# Task instructions:
Each line of the listing below containing the word "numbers" should be returned.

________

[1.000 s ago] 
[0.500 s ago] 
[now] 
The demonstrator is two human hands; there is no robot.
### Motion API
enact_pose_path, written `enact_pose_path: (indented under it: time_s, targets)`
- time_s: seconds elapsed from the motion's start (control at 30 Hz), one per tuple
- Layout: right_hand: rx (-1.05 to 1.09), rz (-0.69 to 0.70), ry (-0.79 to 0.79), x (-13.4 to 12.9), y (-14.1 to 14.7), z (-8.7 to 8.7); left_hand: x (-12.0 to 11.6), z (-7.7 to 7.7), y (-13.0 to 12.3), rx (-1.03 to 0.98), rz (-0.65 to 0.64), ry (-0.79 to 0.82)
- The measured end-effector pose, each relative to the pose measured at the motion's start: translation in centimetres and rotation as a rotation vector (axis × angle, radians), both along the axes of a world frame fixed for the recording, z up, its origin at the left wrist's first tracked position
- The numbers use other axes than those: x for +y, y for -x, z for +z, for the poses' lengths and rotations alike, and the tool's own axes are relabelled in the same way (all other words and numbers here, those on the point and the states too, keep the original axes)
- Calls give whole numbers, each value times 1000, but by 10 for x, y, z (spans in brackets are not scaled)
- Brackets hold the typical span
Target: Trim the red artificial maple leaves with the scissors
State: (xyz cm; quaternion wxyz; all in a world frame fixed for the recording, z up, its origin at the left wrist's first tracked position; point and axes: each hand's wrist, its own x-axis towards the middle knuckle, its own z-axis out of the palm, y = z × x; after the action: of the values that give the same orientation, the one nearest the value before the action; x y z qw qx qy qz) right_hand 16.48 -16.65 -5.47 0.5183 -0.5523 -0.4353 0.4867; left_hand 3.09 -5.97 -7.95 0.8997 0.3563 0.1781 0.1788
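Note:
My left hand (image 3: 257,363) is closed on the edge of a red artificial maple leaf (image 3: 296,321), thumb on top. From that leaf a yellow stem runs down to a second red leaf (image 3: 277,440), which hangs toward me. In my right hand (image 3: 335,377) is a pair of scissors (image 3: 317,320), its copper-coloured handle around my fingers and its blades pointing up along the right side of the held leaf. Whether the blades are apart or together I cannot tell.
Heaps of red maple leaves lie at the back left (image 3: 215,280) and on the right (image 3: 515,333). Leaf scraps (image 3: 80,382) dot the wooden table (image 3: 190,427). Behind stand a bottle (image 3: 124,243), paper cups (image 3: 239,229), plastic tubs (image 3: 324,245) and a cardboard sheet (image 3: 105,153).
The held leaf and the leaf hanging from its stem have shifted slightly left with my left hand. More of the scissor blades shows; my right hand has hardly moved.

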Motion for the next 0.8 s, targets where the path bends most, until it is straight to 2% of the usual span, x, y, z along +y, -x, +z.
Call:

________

# Output of the exercise:
- The numbers use other axes than those: x for +y, y for -x, z for +z, for the poses' lengths and rotations alike, and the tool's own axes are relabelled in the same way (all other words and numbers here, those on the point and the states too, keep the original axes)
- Calls give whole numbers, each value times 1000, but by 10 for x, y, z (spans in brackets are not scaled)

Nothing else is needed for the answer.